§ **SUPPLIED INFORMATION**
== == ==
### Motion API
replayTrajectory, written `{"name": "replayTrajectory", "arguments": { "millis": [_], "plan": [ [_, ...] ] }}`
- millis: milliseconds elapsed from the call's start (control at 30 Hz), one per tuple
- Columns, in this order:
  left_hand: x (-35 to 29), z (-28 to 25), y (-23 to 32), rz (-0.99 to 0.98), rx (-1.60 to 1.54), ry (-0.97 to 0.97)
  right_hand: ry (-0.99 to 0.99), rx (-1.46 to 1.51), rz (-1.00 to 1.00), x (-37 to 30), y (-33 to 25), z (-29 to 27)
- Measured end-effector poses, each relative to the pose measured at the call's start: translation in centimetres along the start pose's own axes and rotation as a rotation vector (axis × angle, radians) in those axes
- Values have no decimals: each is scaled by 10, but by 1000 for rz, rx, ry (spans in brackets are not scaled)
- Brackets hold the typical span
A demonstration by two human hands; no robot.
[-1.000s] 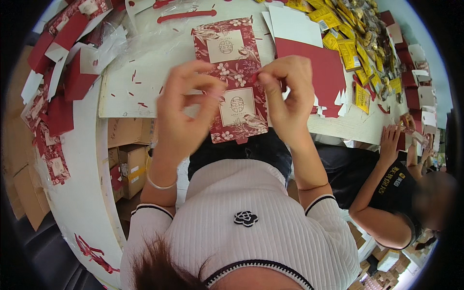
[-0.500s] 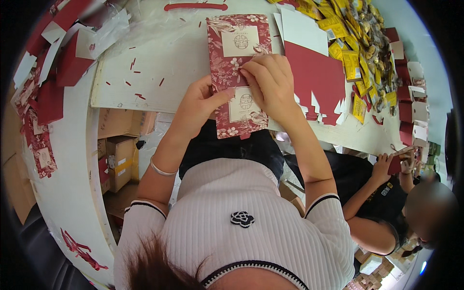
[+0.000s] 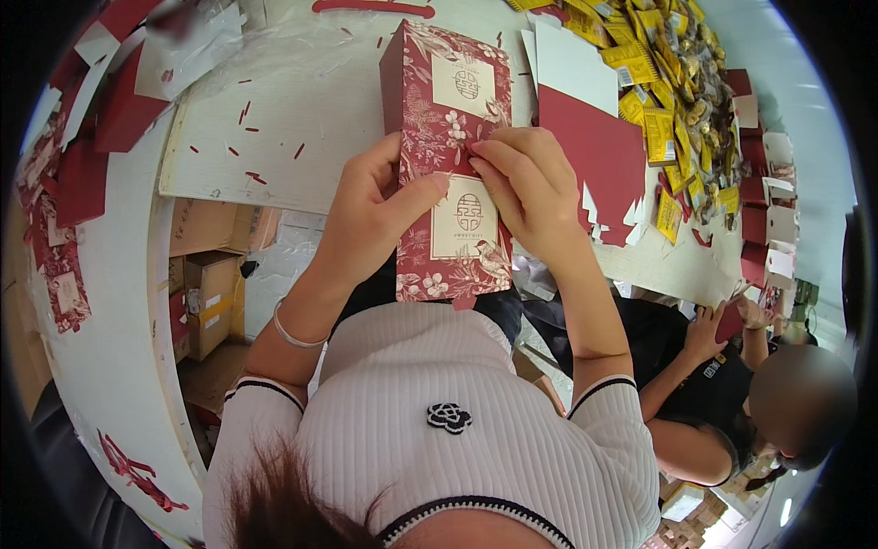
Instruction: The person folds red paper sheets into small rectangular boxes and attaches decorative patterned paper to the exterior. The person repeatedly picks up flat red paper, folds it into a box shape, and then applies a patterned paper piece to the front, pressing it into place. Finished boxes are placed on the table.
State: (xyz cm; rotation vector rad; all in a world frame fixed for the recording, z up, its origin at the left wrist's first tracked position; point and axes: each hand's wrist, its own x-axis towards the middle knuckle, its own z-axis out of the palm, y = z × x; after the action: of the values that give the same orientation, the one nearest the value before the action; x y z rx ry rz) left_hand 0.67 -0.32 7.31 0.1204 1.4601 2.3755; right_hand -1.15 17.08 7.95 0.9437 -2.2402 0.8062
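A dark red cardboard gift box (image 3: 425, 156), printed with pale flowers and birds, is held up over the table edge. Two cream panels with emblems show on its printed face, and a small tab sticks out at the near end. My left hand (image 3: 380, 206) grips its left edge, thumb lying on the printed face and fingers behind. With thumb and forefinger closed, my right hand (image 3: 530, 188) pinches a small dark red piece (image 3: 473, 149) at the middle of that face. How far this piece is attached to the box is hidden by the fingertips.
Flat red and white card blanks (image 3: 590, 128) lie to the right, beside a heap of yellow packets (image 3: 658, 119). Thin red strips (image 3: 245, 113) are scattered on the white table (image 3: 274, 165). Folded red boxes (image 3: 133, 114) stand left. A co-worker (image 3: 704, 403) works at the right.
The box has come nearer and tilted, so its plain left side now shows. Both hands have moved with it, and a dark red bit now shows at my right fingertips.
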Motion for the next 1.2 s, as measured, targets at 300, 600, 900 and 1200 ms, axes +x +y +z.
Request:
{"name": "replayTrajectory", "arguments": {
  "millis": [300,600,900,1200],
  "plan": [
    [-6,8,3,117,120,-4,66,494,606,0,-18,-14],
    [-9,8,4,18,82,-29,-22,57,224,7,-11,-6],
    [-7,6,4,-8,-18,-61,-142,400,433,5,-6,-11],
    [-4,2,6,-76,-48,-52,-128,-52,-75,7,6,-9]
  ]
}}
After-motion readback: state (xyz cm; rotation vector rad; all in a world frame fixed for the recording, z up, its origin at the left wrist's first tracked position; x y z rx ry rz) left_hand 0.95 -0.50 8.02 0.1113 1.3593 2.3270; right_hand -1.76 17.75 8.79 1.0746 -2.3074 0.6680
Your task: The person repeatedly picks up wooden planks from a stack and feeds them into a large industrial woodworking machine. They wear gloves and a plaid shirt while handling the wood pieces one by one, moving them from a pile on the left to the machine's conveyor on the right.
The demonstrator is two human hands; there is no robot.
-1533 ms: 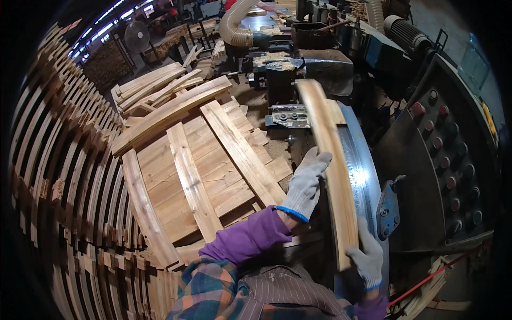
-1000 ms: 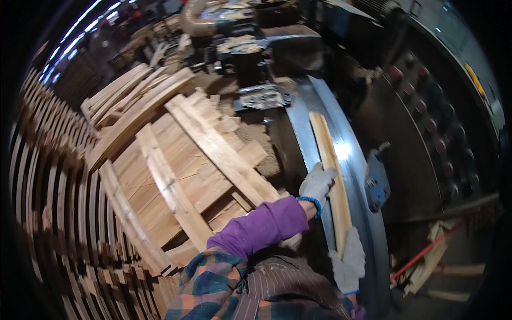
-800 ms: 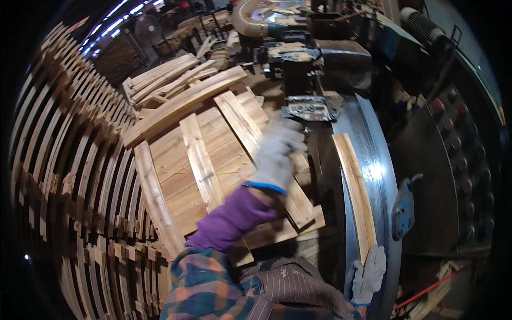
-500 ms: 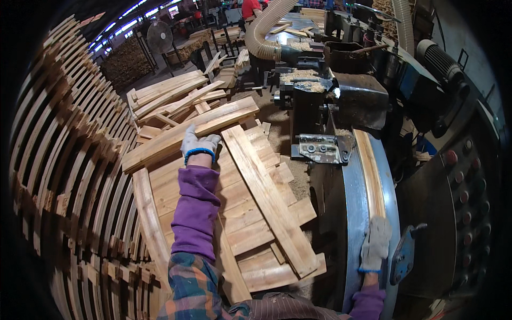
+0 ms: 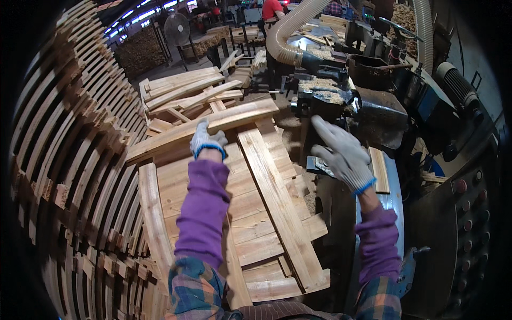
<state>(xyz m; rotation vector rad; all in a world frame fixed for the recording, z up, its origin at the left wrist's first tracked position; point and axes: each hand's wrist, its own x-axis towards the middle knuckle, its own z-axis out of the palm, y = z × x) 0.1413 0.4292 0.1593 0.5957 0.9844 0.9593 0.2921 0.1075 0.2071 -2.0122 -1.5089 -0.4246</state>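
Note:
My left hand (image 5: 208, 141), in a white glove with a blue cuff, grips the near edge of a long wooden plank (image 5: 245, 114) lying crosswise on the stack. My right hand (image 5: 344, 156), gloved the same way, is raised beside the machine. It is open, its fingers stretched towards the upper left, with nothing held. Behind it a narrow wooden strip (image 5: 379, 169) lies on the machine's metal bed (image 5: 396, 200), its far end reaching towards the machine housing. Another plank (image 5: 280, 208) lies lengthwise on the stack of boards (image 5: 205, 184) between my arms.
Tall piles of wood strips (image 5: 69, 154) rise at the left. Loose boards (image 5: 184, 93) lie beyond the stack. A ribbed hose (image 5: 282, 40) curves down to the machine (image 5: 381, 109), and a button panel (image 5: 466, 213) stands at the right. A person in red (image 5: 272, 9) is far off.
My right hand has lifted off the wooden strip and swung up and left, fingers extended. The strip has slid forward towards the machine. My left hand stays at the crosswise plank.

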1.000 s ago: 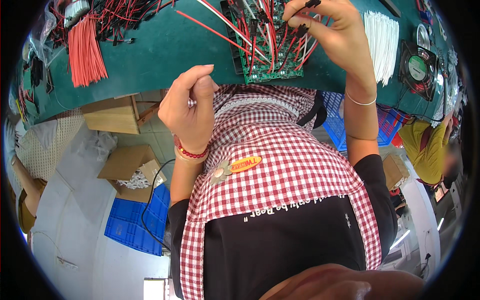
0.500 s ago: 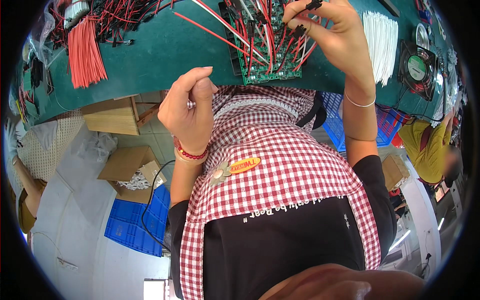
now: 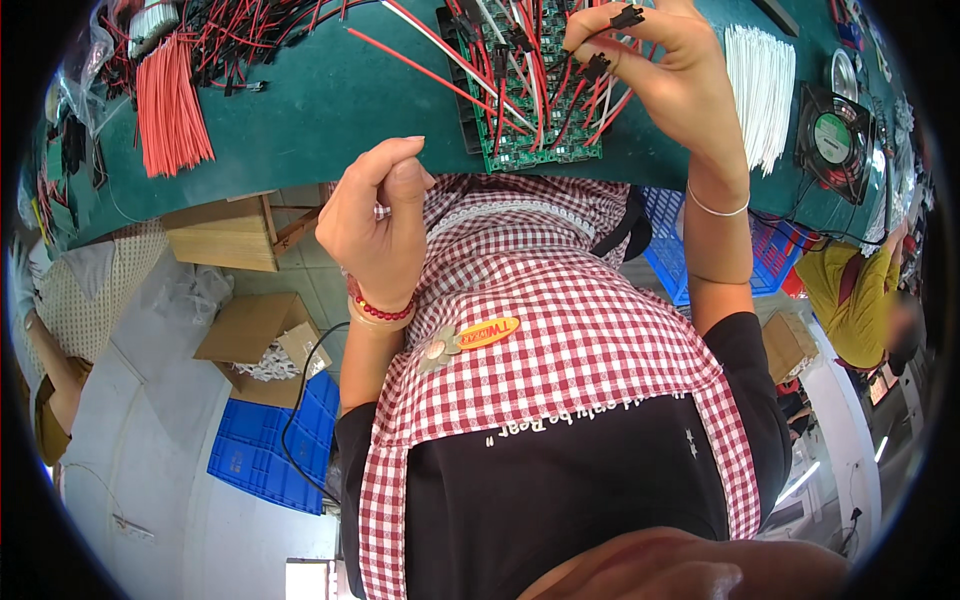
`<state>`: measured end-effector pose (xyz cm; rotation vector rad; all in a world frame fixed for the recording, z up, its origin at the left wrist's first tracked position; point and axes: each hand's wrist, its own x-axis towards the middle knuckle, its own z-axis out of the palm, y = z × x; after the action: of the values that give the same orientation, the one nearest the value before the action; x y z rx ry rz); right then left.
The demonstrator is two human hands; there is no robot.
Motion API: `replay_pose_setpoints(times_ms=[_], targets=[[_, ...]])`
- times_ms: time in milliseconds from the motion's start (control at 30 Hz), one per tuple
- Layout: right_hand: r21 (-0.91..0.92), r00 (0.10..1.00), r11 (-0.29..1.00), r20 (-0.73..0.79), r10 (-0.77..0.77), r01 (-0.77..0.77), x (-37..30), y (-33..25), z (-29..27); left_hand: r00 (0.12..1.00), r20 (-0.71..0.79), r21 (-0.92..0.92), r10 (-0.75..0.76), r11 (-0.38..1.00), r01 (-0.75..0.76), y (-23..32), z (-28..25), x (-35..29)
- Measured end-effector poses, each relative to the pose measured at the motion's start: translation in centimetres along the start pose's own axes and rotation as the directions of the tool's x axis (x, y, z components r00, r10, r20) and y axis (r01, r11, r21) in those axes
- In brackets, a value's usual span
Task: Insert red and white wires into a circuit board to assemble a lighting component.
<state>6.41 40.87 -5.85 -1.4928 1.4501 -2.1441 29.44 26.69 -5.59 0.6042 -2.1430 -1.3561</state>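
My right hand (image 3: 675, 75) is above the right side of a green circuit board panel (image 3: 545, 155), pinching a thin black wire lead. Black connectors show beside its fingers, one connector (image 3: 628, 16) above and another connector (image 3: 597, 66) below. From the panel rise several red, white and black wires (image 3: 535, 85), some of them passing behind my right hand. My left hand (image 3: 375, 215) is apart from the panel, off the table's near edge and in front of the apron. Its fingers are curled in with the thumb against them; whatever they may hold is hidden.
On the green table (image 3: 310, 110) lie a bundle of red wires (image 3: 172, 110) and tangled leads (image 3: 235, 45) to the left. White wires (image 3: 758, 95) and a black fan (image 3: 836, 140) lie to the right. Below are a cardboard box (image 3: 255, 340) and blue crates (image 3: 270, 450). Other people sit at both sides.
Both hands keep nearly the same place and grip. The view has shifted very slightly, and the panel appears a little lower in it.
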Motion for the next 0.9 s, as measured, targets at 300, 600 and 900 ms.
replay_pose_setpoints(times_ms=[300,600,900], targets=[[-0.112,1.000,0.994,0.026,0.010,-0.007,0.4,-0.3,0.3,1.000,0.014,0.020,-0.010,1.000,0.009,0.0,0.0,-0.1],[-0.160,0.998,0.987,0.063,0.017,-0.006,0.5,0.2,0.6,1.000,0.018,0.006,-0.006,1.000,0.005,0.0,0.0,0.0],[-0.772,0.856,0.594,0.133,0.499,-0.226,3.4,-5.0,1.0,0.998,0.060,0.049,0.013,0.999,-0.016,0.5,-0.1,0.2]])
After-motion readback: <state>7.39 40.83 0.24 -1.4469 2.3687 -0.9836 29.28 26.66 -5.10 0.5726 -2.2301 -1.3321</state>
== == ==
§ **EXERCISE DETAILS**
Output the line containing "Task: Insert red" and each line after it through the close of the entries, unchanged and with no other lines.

§ **COMPLETED EXERCISE**
Task: Insert red and white wires into a circuit board to assemble a lighting component.
<state>6.41 40.87 -5.85 -1.4928 1.4501 -2.1441 29.44 26.69 -5.59 0.6042 -2.1430 -1.3561</state>
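My right hand (image 3: 675, 75) is above the right side of a green circuit board panel (image 3: 545, 155), pinching a thin black wire lead. Black connectors show beside its fingers, one connector (image 3: 628, 16) above and another connector (image 3: 597, 66) below. From the panel rise several red, white and black wires (image 3: 535, 85), some of them passing behind my right hand. My left hand (image 3: 375, 215) is apart from the panel, off the table's near edge and in front of the apron. Its fingers are curled in with the thumb against them; whatever they may hold is hidden.
On the green table (image 3: 310, 110) lie a bundle of red wires (image 3: 172, 110) and tangled leads (image 3: 235, 45) to the left. White wires (image 3: 758, 95) and a black fan (image 3: 836, 140) lie to the right. Below are a cardboard box (image 3: 255, 340) and blue crates (image 3: 270, 450). Other people sit at both sides.
Both hands keep nearly the same place and grip. The view has shifted very slightly, and the panel appears a little lower in it.
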Motion for the next 0.9 s, as measured, targets at 300, 600 and 900 ms.
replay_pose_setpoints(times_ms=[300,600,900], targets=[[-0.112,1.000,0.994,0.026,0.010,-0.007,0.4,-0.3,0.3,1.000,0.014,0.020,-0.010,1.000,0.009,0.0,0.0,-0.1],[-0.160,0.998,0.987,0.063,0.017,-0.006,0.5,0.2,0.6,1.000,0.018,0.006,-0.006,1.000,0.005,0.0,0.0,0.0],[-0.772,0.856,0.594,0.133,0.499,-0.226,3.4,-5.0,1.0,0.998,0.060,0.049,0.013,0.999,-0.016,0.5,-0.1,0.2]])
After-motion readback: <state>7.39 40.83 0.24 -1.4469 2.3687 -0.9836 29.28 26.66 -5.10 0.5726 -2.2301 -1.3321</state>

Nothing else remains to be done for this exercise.